You are viewing a plain text version of this content. The canonical link for it is here.

Posted to user@orc.apache.org by Andrey Elenskiy <an...@arista.com> on 2021/01/19 19:19:48 UTC

[Java] PhysicalWriter to DataOutputStream implementation?

Hello, currently there's only a single implementation of PhysicalWriter
that I were able to find -- PhysicalFSWriter, which only gives the option
to write to HDFS.

I'd like to reuse the ORC file format for my own purposes without the
destination being HDFS, but just some byte buffer where I can decide myself
where the bytes end up being saved.

I've started implementing PhysicalWriter, but it seems like a lot of it
just ends up being copied over from PhysicalFSWriter which seems redundant.
So, I'm wondering if maybe something already exists to achieve my goal of
just writing resulting columns to DataOutputStream (maybe there's some
unofficial Java library or I'm missing some obvious official API).

Thanks,
Andrey

Re: [Java] PhysicalWriter to DataOutputStream implementation?

Posted by István <le...@gmail.com>.

Hi Andrey,

This is an older code, you can adjust it to a more up-to-date version.

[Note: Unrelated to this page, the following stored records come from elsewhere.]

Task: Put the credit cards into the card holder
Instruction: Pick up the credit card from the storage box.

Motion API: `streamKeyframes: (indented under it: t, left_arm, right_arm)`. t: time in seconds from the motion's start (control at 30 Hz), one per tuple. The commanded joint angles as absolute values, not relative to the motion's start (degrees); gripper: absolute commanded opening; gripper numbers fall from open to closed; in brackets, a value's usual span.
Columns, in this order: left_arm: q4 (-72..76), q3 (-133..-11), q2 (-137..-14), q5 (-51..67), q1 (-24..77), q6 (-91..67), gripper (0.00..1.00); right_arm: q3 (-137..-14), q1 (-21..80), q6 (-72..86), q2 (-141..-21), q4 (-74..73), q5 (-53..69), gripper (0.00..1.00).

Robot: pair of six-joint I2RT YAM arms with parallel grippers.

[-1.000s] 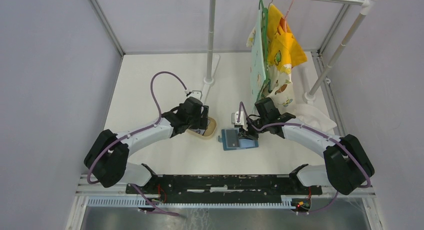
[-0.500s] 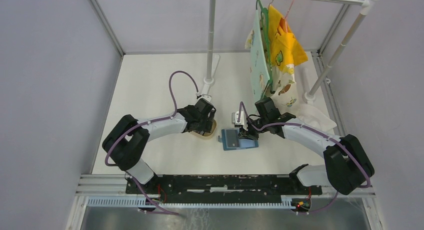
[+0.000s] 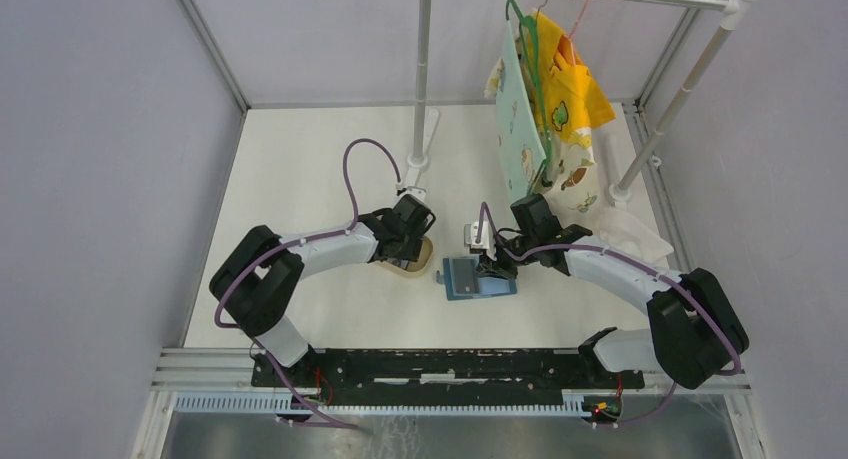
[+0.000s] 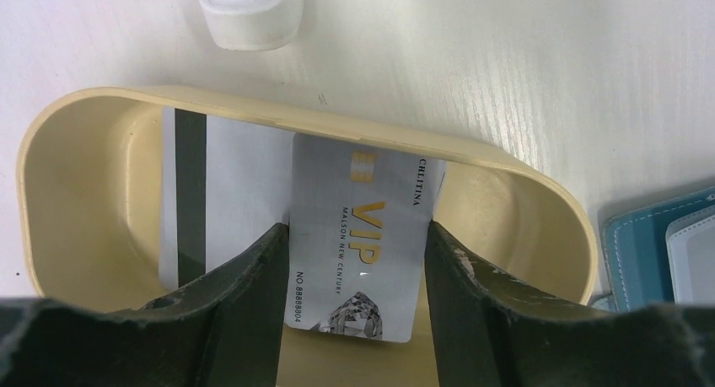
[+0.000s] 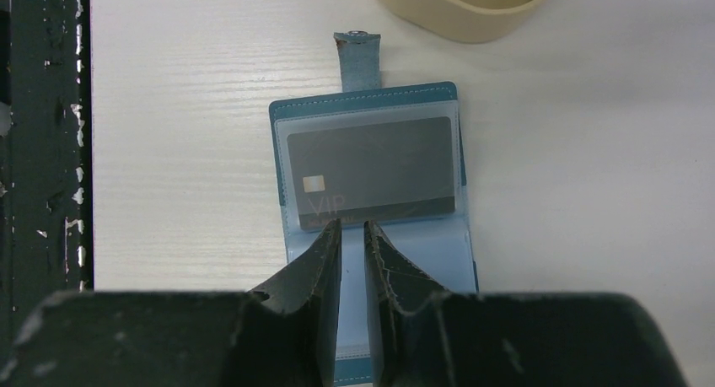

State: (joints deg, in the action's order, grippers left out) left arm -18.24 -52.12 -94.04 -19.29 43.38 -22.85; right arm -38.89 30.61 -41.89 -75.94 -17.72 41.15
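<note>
My left pincer [image 4: 356, 233] flanks the pale VIP card [image 4: 362, 185] in the tan tray [image 4: 76, 159] and hides its lower sides; I cannot tell if it clamps. A striped card [image 4: 211, 193] lies partly beneath. My right pincer [image 5: 352, 228], nearly closed, covers the open card holder [image 5: 371, 94] just below the dark card [image 5: 371, 172]; I cannot tell whether it pinches anything.

Tray [image 4: 76, 201]: tan plastic, smooth, soft shine.
Silver card [image 4: 358, 252] in tray: glossy plastic, gold shiny print.
White card [image 4: 219, 193] at 9 o'clock of it: smooth, black glossy stripe.
Left gripper [image 4: 357, 231] fingers [image 4: 244, 311]: dark, matt, rough.
White foot [image 4: 253, 16] at 12 o'clock of tray: smooth plastic.
Card holder [image 5: 396, 93]: teal, leather look, stitched edge; inside sleeve [image 5: 422, 252] clear soft plastic.
Dark card [image 5: 371, 172] under sleeve: grey, matt.
Table [image 5: 185, 151]: white, matt, fine wood-like grain.
Rail [image 5: 42, 151] at 9 o'clock: black paint, chipped, metal showing.
Rack pole [image 3: 423, 79]: shiny metal.
Hanging clothes [image 3: 570, 89]: soft printed cloth.
</note>
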Motion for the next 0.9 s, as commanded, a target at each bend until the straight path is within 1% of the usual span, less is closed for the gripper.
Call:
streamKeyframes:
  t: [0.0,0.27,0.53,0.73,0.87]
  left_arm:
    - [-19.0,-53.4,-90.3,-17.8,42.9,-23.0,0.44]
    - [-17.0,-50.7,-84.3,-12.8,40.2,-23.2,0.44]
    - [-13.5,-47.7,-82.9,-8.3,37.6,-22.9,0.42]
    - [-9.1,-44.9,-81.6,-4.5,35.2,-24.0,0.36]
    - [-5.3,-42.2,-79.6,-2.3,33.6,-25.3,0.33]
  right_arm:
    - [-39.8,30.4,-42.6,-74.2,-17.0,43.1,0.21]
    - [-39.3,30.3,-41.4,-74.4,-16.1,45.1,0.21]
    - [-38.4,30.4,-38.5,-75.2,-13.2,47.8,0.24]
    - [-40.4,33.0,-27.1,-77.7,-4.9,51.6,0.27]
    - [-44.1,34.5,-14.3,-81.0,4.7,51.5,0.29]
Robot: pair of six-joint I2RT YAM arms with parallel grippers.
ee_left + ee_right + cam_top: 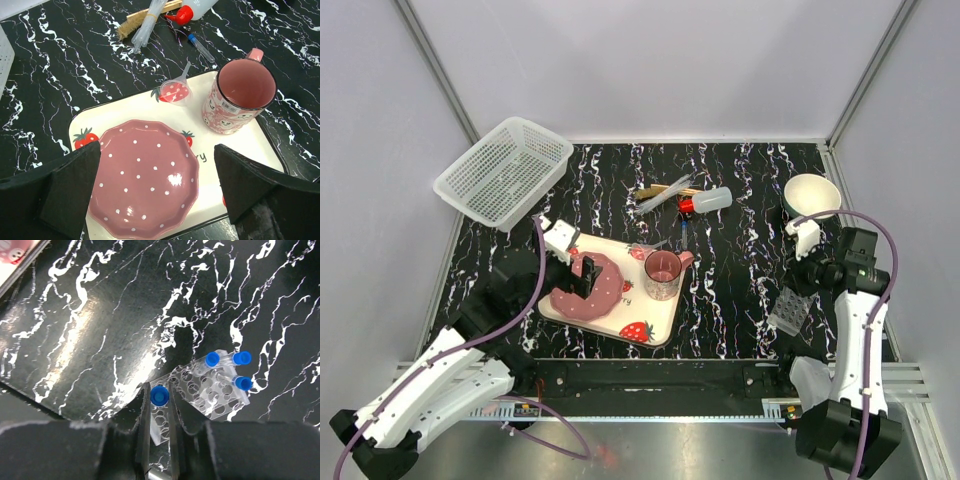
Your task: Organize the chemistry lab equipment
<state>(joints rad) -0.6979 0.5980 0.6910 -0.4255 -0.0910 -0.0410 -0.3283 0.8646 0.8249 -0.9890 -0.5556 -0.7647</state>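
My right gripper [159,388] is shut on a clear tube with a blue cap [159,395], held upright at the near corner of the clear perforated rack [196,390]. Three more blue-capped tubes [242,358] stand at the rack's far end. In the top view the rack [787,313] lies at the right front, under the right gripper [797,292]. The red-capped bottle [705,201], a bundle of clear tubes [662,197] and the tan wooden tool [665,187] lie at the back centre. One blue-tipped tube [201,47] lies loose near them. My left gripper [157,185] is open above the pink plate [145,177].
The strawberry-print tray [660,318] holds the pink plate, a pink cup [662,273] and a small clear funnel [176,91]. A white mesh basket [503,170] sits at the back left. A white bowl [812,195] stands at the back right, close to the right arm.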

As
far as I know, ORC does not have anything that you are looking for where
Hadoop is separated from ORC. Maybe the C++ version has that. I was trying
to get rid of Hadoop from ORC years ago but never finished the project.
Generally speaking, non-Java projects have Hadoop/HDFS free version for
these columnar formats. I use C# with Parquet that does exactly that. Not
sure about ORC.


package com.streambright.orcdemo;

import org.apache.hadoop.hive.ql.io.orc.Writer;
import org.apache.hadoop.hive.ql.io.orc.OrcFile;
import org.apache.hadoop.hive.ql.io.orc.CompressionKind;

import org.apache.hadoop.hive.serde2.objectinspector.ObjectInspector;
import org.apache.hadoop.hive.serde2.objectinspector.ObjectInspectorFactory;

import org.apache.hadoop.conf.Configuration;

import org.apache.hadoop.fs.FileSystem;
import org.apache.hadoop.fs.Path;

import java.io.IOException;
import java.util.UUID;


public class App {

    private static Configuration conf = new Configuration(false);
    private static Writer writer;
    private static OrcFile.WriterOptions orc_options =
OrcFile.writerOptions(conf);
    private static OrcFile.Version vers = OrcFile.Version.V_0_12;
    private static CompressionKind compr = CompressionKind.ZLIB;

    public static class OrcRow {
        Integer col1;
        String col2;
        String col3;

        OrcRow(int a, String b, String c) {
            this.col1 = a;
            this.col2 = b;
            this.col3 = c;
        }
    }

    public static void main(String[] args) throws IOException,
InterruptedException, ClassNotFoundException {

        String path = "/tmp/orcfile.orc";

        try {

            conf = new Configuration();
            FileSystem fs = FileSystem.getLocal(conf);

            ObjectInspector ObjInspector =
ObjectInspectorFactory.getReflectionObjectInspector(OrcRow.class,
ObjectInspectorFactory.ObjectInspectorOptions.JAVA);

            Path local_path = new Path(path);

            orc_options.inspector(ObjInspector).
                    stripeSize(8388608).
                    bufferSize(8388608).
                    blockPadding(true).
                    bloomFilterColumns("col1").
                    compress(compr).
                    version(vers);

            writer = OrcFile.createWriter(local_path, orc_options);
            //reader = OrcFile.createReader(fs, local_path);

            for (int i=1; i<1100000; i++) {
                writer.addRow(new OrcRow(i, UUID.randomUUID().toString(),
"orcFile"));
            }
            writer.close();
        } catch (Exception e) {
            e.printStackTrace();
        }
    }
}

Regards,
Istvan


On Tue, Jan 19, 2021 at 8:20 PM Andrey Elenskiy <an...@arista.com>
wrote:

> Hello, currently there's only a single implementation of PhysicalWriter
> that I were able to find -- PhysicalFSWriter, which only gives the option
> to write to HDFS.
>
> I'd like to reuse the ORC file format for my own purposes without the
> destination being HDFS, but just some byte buffer where I can decide myself
> where the bytes end up being saved.
>
> I've started implementing PhysicalWriter, but it seems like a lot of it
> just ends up being copied over from PhysicalFSWriter which seems redundant.
> So, I'm wondering if maybe something already exists to achieve my goal of
> just writing resulting columns to DataOutputStream (maybe there's some
> unofficial Java library or I'm missing some obvious official API).
>
> Thanks,
> Andrey
>


-- 
the sun shines for all

Re: [Java] PhysicalWriter to DataOutputStream implementation?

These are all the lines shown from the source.